Охотники замолчали. Надо было преодолеть высокую гряду торосов. Еще месяца два назад здесь проходила граница дрейфующего льда, а теперь можно и через Берингов пролив перейти. Такое бывает редко.

Выйдя на относительно ровное поле, охотники огляделись. Заря пылала в полнеба, но разводьев нигде не было видно.

— Гнева белые снега, — пробормотал Драбкин. — А знаешь эту легенду?

— Пэнкок рассказывал.

— Много разных легенд у нас про землю, про море, про луну, про звезды, — сказал Кмоль. — Человек старается понять разные явления и все, что его окружает. II объяснения всему есть в старинных легендах.

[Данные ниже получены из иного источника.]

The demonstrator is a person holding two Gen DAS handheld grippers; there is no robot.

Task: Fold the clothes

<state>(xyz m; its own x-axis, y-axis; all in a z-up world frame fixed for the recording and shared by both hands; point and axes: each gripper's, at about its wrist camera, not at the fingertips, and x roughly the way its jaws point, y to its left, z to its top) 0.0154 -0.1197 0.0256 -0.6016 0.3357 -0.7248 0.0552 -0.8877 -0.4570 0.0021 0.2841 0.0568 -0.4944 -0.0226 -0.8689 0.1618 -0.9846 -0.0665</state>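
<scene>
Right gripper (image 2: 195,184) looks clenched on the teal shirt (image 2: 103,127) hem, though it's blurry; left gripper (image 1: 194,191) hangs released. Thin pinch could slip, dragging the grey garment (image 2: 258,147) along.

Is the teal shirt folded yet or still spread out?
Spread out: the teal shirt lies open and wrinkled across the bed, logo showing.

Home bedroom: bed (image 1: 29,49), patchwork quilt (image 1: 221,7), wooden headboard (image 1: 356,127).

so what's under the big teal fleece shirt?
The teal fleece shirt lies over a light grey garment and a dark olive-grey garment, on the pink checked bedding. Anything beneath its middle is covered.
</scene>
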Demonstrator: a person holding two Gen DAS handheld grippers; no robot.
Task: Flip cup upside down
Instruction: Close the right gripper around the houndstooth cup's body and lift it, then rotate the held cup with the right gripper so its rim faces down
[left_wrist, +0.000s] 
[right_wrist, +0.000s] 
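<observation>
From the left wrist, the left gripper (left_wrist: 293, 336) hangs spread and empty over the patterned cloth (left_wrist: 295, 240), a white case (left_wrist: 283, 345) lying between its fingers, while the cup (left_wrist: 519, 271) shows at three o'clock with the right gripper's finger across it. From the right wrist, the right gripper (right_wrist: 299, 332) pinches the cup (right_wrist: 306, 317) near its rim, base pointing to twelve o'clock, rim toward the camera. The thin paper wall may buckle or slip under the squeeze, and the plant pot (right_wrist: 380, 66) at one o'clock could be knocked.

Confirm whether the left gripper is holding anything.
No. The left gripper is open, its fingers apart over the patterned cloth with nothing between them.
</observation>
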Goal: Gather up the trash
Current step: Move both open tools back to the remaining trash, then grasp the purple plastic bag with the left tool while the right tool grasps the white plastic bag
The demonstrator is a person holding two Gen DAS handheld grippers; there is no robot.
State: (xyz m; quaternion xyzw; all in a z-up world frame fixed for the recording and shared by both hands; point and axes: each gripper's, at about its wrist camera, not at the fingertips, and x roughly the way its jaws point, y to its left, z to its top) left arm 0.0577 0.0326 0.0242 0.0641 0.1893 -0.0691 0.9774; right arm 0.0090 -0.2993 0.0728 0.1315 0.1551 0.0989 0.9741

— Однако ученые люди, те, которые занимаются наукой, часто не так объясняют мир, как в ваших легендах, — заметил Драбкин.

— Каждый имеет собственные глаза, — неопределенно ответил Кмоль.

Охотники прошли далеко в море.

Под призрачным светом зари показались острова в проливе, похожие на огромные ледяные айсберги. Лед подступал к ним вплотную, не оставляя ни одной трещинки для открытой воды.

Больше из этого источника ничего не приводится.